Mahkememizce ilk olarak delil tespiti talepleri yönünden bilirkişi raporu alınmasına karar verilmiş, mahkememizce alınan bilirkişi raporunda özetle; davacı …’a ait …nolu “…” ibareli yazı marka tescili 43.nice sınıfından 03/02/2022 tarihine kadar … nolu “… …” ibareli yazı marka tescili 43.nice sınıfında 17/04/2023 tarihine kadar, davacı …’a ait … nolu” … …” ibareli yazı marka tescilli 43.nice sınıfında 17/04/2023 tarihine kadar 6769 sayılı SMK kapsamında koruma altında bulunduğunun tespit edildiği, 07/03/2018 tarihinde; davalı, aleyhine tespit istenen taraf olarak davacı tarafın dilekçesinde “…-…” … adresinde davacı vekili ile birlikte keşif ziyareti gerçekleştirildiği, yalnız tabela … iş elbisesinde Gögüs cebi üzeri işleme … tespit edilerek incelemeye alındığı, davalı işyeri yetkilisinin “Benim itiraz haklarım saklı kaydıyla dava konusu olan markanın “… ” olarak … no ile marka tecili yapılarak kullanım hakkına sahip olarak TPE tescilinin mevcut olduğu şeklinde beyanda bulunduğunu,” TPMK sorgulamasında davalı adına kayıtlı … nolu “…” ibareli yazı marka tescili 43.nice sınıfında 04/11/2014 tarihine kadar 6769 sayılı SMK kapsamında koruma altına bulunduğu, davalı, Aşçı/Garson İş Elbisesinde Gögüs Cebi üzeri “…” işleme logo kokartı ile kullanımında iltibas söz konusu olmadığı, davalının sahibi olduğu marka tescilli “…” ibareli yazıyı … olarak kullanımı ile ortalama tüketici algısıyla karıştırılma söz konusu olacağı, dolayısıyla davacılara ait tescilli markalar ile benzerlik ve iltibas oluşturur düzeyde kullanım söz konusu olduğu görüş ve kanaati bildirilmiştir.

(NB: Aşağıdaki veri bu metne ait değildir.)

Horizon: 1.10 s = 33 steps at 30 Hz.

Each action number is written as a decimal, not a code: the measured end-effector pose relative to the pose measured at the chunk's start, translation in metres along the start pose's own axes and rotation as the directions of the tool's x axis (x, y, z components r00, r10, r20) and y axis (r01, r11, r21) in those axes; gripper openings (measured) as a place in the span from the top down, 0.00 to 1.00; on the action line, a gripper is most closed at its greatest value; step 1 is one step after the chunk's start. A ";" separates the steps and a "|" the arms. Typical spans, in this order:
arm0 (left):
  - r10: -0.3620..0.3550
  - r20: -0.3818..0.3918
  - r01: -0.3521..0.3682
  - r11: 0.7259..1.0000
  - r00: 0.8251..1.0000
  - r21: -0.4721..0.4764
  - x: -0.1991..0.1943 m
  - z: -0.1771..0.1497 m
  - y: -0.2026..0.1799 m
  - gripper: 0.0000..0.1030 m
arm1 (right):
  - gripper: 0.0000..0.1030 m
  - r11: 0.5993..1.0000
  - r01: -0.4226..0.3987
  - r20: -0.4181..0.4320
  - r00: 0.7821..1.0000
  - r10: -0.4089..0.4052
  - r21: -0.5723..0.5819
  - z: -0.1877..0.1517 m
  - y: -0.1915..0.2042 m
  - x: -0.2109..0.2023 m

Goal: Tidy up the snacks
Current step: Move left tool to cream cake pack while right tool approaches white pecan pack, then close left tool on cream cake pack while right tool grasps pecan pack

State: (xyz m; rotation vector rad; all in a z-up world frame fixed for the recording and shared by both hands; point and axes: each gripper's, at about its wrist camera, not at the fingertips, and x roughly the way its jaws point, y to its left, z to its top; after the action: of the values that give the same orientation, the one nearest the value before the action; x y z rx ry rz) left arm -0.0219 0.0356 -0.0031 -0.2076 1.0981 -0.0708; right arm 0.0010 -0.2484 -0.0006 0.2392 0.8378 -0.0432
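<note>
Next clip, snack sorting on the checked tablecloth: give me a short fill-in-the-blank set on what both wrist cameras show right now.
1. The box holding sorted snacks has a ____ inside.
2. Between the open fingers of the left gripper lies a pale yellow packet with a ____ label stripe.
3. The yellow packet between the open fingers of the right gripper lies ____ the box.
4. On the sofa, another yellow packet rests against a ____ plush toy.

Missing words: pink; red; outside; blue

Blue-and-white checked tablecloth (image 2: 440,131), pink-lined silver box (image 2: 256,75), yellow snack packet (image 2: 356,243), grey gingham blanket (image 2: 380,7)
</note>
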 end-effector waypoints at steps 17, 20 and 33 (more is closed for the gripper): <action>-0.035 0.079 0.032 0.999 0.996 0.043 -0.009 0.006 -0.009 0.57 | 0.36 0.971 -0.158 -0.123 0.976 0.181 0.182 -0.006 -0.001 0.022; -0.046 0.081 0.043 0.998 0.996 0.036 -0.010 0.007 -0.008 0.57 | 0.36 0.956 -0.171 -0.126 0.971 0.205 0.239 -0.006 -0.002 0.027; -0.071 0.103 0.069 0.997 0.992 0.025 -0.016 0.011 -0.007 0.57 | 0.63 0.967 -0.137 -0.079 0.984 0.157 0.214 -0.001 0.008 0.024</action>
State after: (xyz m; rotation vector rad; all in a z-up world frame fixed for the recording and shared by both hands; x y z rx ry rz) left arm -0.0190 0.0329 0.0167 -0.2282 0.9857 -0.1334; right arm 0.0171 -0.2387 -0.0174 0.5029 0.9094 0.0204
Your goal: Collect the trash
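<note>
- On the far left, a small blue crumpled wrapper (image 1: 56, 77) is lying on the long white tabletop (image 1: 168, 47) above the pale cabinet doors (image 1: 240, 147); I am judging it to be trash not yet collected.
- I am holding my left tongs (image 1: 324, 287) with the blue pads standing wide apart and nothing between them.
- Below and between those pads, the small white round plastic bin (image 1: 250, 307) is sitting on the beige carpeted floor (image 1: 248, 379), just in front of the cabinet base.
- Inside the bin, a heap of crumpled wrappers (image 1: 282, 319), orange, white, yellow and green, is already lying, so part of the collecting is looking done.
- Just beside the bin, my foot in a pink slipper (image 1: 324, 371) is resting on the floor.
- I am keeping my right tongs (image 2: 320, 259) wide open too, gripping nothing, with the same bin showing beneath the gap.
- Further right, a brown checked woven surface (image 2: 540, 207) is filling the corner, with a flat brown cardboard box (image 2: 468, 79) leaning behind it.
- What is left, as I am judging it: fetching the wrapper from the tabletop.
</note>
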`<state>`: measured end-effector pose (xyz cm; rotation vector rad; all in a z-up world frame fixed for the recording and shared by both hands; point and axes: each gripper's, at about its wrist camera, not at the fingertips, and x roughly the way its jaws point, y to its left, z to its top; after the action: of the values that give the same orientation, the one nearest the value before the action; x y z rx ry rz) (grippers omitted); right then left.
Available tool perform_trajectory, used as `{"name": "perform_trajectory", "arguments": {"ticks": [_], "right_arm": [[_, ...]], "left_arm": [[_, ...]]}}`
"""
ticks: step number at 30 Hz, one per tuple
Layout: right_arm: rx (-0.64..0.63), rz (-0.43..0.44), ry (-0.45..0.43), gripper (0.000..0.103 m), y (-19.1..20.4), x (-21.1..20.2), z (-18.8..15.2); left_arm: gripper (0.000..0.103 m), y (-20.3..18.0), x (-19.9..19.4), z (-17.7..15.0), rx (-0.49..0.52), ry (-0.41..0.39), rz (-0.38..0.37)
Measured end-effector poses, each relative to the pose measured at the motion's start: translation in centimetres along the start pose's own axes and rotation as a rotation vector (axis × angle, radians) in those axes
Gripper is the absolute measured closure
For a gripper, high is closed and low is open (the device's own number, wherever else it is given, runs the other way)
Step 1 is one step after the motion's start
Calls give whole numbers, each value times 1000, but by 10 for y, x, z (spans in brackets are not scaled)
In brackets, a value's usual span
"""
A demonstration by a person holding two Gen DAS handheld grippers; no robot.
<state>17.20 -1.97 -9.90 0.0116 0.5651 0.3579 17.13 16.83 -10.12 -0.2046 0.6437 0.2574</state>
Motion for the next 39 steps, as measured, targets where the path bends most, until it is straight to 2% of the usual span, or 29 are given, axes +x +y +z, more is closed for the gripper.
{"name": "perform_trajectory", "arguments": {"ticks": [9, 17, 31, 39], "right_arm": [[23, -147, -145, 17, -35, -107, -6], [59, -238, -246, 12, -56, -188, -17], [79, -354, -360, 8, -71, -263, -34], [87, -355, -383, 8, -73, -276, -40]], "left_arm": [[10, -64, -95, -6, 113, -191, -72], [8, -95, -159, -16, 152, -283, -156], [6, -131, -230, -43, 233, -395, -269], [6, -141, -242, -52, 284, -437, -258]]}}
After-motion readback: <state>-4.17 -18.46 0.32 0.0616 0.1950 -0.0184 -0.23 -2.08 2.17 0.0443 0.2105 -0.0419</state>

Bu sırada … 1.FSHHM’sinde … E. Sayılı dava açılmış bu davada aynı tarafların yerleri değişerek davacı ve davalı olarak yine aynı konuda uyuşmazlık içine düştükleri anlaşılmış ve … 1. FSHHM’ce 13/06/2018 tarihli karar ile dosyanın mahkememiz işbu dosyası ile birleştirilmesine karar verilmiştir.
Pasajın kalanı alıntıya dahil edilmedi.